**What to produce**
Can you transcribe the data exactly? Leave the pictures out.
-=-=-=-=-
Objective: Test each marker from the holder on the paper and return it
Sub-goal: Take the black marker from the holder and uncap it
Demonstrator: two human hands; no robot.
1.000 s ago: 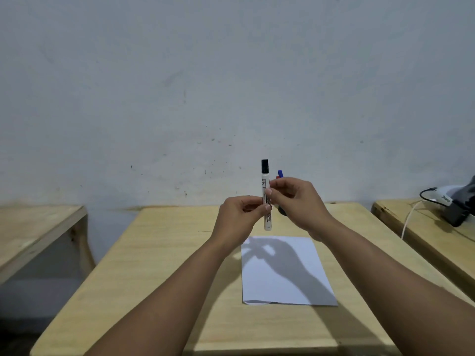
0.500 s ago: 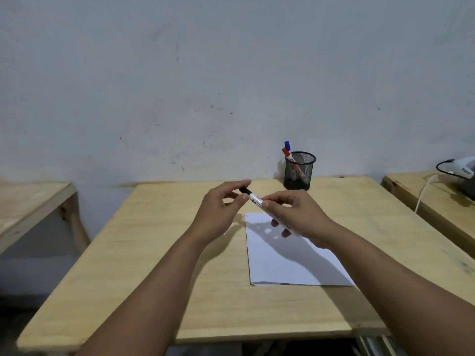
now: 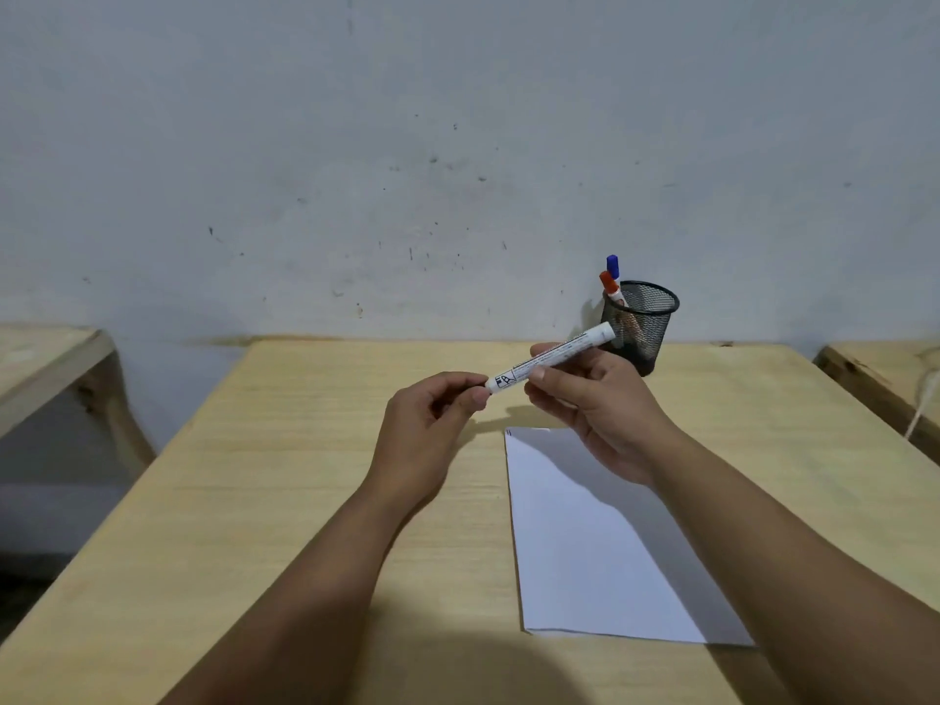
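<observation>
A white-barrelled marker (image 3: 552, 357) lies almost level in the air above the wooden table (image 3: 315, 491). My right hand (image 3: 592, 414) grips its barrel near the middle. My left hand (image 3: 432, 424) pinches the marker's left end, where the black cap is hidden inside my fingers. A white sheet of paper (image 3: 585, 547) lies flat on the table below my right hand. Behind it, near the wall, stands a black mesh holder (image 3: 640, 325) with a red-capped marker (image 3: 609, 284) and a blue-capped marker (image 3: 613, 265) sticking out.
Another wooden table (image 3: 40, 363) stands to the left across a gap, and a third (image 3: 875, 379) to the right with a white cable (image 3: 923, 404) on it. A grey wall runs right behind the tables.
The marker swung from upright to nearly level, its capped end now pointing left into my left hand. Both hands came down toward the table, uncovering the holder.
</observation>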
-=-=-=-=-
**Reply to the task**
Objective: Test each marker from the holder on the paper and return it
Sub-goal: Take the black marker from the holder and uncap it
Demonstrator: two human hands; no robot.
1.000 s ago: 
0.500 s ago: 
now: 
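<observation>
A white-barrelled marker (image 3: 552, 357) lies almost level in the air above the wooden table (image 3: 315, 491). My right hand (image 3: 592, 414) grips its barrel near the middle. My left hand (image 3: 432, 424) pinches the marker's left end, where the black cap is hidden inside my fingers. A white sheet of paper (image 3: 585, 547) lies flat on the table below my right hand. Behind it, near the wall, stands a black mesh holder (image 3: 640, 325) with a red-capped marker (image 3: 609, 284) and a blue-capped marker (image 3: 613, 265) sticking out.
Another wooden table (image 3: 40, 363) stands to the left across a gap, and a third (image 3: 875, 379) to the right with a white cable (image 3: 923, 404) on it. A grey wall runs right behind the tables.
The marker swung from upright to nearly level, its capped end now pointing left into my left hand. Both hands came down toward the table, uncovering the holder.
</observation>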

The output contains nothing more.